Making health care safer, that’s what we all want. Medical mistakes contribute to unnecessary deaths each year, many of these during a hospital stay. To improve patient safety, the healthcare community has attempted to identify hazards and solutions that work to reduce patient harm. Here are some measures that the medical community has said should be STRONGLY encouraged for adoption NOW. Make sure you and your family members are being taken care of as you are the best watchdogs.
1. Pre-operative checklists: I would advise a family member go to the pre-op room with you; when the nurses and doctors come in, you can make sure the allergies and medications they have listed for you jive with the truth.
2. Hand hygiene: Everyone who comes in and out of the room should wash their hands with soap and water OR use the hand sanitizer provided right outside the hospital room. For sure.
3. Barriers: Barrier precautions means gowns, gloves, and masks must be used to prevent health-care associated infections: Methicillin Resistant Staph Aureus aka MRSA, clostridium difficile, Vancomycin resistant enterococcus (VRE.) If you see the gowns and gloves on the outside of the door with a sign you make sure everyone is changing on their way in and out.
4. Urinary catheters: These are sometimes left in too long and represent another common source of hospital acquired infection. Make sure a urinary catheter is still needed if you have one in. Catheter reminders, stop orders, and nurse-initiated removal protocols exist in most hospitals now.
5. No clots please: Improving prophylaxis (prevention medications and measures) for venous clots (deep venous thrombo-embolism or DVT) include blood thinners (Lovenox, heparin) or the leg squeezers. If your family member is immobilized they need this.
6. Falls: I can’t tell you how many folks in the hospital get up to use the restroom, woozy on pain meds, and fall and break a hip. Interventions to reduce falls include bedside signs, wrist band alerts, footwear advice, and scheduled or supervised toileting.

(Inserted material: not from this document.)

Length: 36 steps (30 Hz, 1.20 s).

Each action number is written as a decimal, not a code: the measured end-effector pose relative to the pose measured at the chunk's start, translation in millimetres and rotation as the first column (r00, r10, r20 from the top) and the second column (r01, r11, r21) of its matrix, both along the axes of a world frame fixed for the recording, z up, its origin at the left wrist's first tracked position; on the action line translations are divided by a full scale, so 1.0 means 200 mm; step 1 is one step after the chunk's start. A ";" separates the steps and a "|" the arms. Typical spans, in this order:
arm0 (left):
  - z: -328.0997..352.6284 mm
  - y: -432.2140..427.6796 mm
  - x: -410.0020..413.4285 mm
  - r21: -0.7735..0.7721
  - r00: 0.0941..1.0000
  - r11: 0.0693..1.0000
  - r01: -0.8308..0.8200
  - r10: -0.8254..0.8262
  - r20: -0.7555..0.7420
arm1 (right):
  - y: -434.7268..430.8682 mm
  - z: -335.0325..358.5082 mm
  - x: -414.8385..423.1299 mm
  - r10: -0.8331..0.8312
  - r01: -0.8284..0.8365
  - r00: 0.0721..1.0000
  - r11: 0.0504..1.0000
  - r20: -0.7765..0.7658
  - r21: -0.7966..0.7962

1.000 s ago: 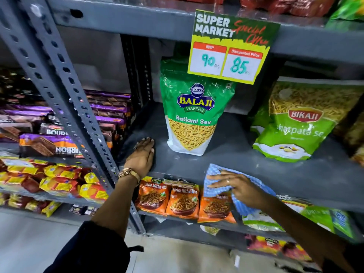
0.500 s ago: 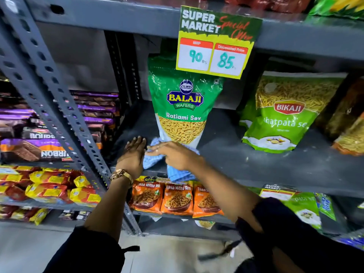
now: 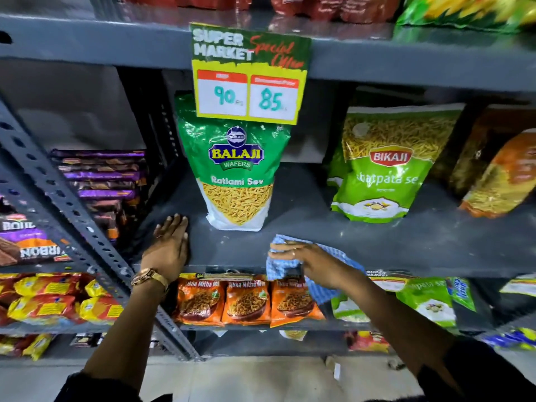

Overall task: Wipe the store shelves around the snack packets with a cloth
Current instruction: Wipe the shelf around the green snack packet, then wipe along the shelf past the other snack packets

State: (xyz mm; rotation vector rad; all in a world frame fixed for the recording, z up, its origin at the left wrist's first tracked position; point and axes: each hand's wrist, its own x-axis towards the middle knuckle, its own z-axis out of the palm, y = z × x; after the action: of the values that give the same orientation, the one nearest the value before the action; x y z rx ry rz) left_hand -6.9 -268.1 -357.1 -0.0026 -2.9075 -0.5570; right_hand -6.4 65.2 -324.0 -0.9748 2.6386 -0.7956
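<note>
— Looking at my feed: the sign (image 3: pixel 249 74) covers the top of the Balaji bag (image 3: pixel 236 175), and the orange packet (image 3: pixel 501 175) at far right is blurred and partly cut off. Can you read it?

— No. Where's the cloth (image 3: pixel 290 256)?

— Under my right hand (image 3: pixel 314 264), on the front edge of the shelf (image 3: pixel 377 239), trailing over the lip. Fingers are spread and curled loosely over it, pressing down.

— And the left hand (image 3: pixel 171 248)?

— Flat, open, palm down on the shelf, holding nothing, just left of the Balaji bag.
</note>
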 end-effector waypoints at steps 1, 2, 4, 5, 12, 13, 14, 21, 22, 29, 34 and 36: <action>0.00 0.01 0.01 -0.005 1.000 1.000 -0.012 0.012 0.005 | 0.10 -0.01 0.02 -0.019 0.019 0.999 1.000 0.026 -0.017; 0.00 0.02 0.03 -0.012 0.999 1.000 -0.027 0.027 0.016 | 0.19 -0.02 0.04 -0.041 0.042 0.998 0.999 0.053 -0.030; 0.00 0.05 0.06 -0.012 0.998 0.999 -0.052 0.053 0.041 | 0.33 -0.03 0.06 -0.085 0.089 0.991 0.995 0.099 -0.039; 0.00 0.08 0.07 0.000 0.997 0.998 -0.063 0.063 0.050 | 0.39 -0.03 0.06 -0.102 0.106 0.988 0.994 0.115 -0.031; 0.04 0.55 0.20 0.112 0.991 0.992 -0.062 0.048 0.127 | 0.80 0.15 0.10 -0.170 0.170 0.973 0.985 0.154 0.019; 0.05 0.63 0.22 0.135 0.991 0.990 -0.043 0.026 0.130 | 0.82 0.19 0.07 -0.182 0.188 0.975 0.982 0.125 -0.032; 0.07 0.72 0.23 0.152 0.992 0.988 -0.019 0.000 0.125 | 0.82 0.22 0.03 -0.196 0.202 0.977 0.977 0.079 -0.071; 0.22 1.24 0.11 0.163 0.992 0.978 0.130 -0.128 -0.023 | 0.51 0.14 -0.34 0.017 -0.016 0.998 1.000 -0.055 0.012; 0.23 1.28 0.07 0.167 0.991 0.977 0.131 -0.129 -0.022 | 0.52 0.08 -0.35 0.059 -0.055 0.996 0.996 -0.068 0.066; 0.18 1.39 -0.09 0.127 0.992 0.987 0.096 -0.106 0.073 | 0.87 -0.05 -0.25 0.097 -0.097 0.995 0.995 -0.037 0.005; 0.12 1.50 -0.15 0.144 0.980 0.982 0.119 -0.139 0.141 | 1.19 0.00 -0.14 0.082 -0.082 0.996 0.996 0.017 0.022; 0.08 1.52 -0.14 0.156 0.983 0.982 0.104 -0.125 0.132 | 1.31 0.04 -0.16 -0.001 0.000 1.000 0.997 0.019 0.082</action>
State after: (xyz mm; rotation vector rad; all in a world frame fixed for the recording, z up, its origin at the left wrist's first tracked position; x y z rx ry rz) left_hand -35.7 36.3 -340.7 -0.1160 -3.0083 -0.8245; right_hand -37.5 326.6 -316.3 -0.9405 2.6323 -0.6875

7. Wounds and skin breakdown: Interventions to reduce pressure ulcers are a big deal and will prevent this well-known complication of “bed sores” or “pressure ulcers.” “Skin champions” and wound care teams exist in every hospital so make sure your loved ones wound/cut/tear is well taken care of.
8. Medication errors: Unintended changes to patient medication regimens occur in 67% of patients admitted to the hospital. EEK! This means we forget a medication that you were on at home or add one you that you weren’t taking. Many of these mistakes don’t hurt the patient, but some do. Medication reconciliation is the formal process of identifying and correcting medication discrepancies; you can help by asking; “what is this new pill I’m taking” when you don’t recognize it, or “where are my routine medications”, if you notice you aren’t getting it.

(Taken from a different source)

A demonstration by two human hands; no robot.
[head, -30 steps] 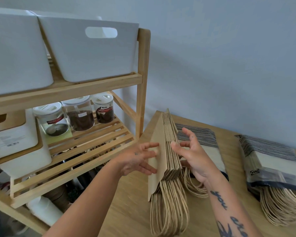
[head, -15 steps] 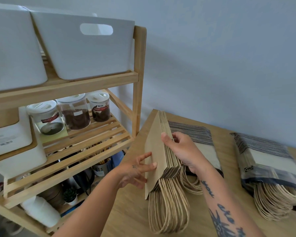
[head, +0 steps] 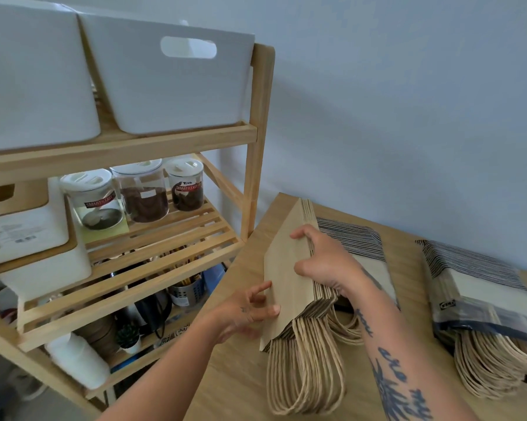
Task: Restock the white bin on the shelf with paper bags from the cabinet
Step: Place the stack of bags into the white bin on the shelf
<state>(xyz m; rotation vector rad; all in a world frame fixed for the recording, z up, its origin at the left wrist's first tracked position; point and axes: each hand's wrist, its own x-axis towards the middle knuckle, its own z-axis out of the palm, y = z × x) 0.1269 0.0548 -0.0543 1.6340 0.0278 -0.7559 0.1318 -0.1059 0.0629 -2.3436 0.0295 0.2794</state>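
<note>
Item 1. Paper bags: a stack of flat brown bags stood on edge on the tabletop, at about 5 o'clock in the view, twisted-cord handles trailing toward the viewer. Held upright, probably so that the stack can be squared and taken up as one block.

Item 2. Right hand: laid over the upper edge of the stack, thumb on the near face, fingers curled over the far side, clamped on the bags. This grip keeps the sheets from fanning out.

Item 3. Left hand: at the stack's lower left edge, 6 o'clock. Fingers spread apart, tips touching the outer bag's face; steadying it, not gripping.

Item 4. White bin: on the top tier of the wooden shelf, at 11 o'clock, slot handle facing the viewer. Its contents cannot be seen from this angle. A second white bin sits just beside it at 10 o'clock.

Item 5. Wrapped packs: one striped pack lies flat behind the right hand; another lies at 3 o'clock, apart from it, handles spilling from its open wrapper. Likely reserve stock.

Item 6. Jars: three lidded, on the middle tier, at 9 o'clock.

Status: bags not yet in the bin; lift judged next.
</note>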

9. Central lines: Many of you know these are larger IVs (in the groin or neck, or sometimes in the arm called a PICC line) and are a common source of hospital acquired infection. Watch for how they are cared for: Checklists nurses and doctors go through to prevent central-line associated bloodstream infections are a big deal. Many hospitals also started using ultrasound (real time) at the bedside for placement of these large intravenous lines.
10. Bad handwriting: Computerized physician order entry is the way to go here, to help nurses and pharmacists avoid having to interpret bad physician handwriting and thinking “Magnesium Sulfate” is “Morphine Sulfate.” You get the picture, dangerous stuff.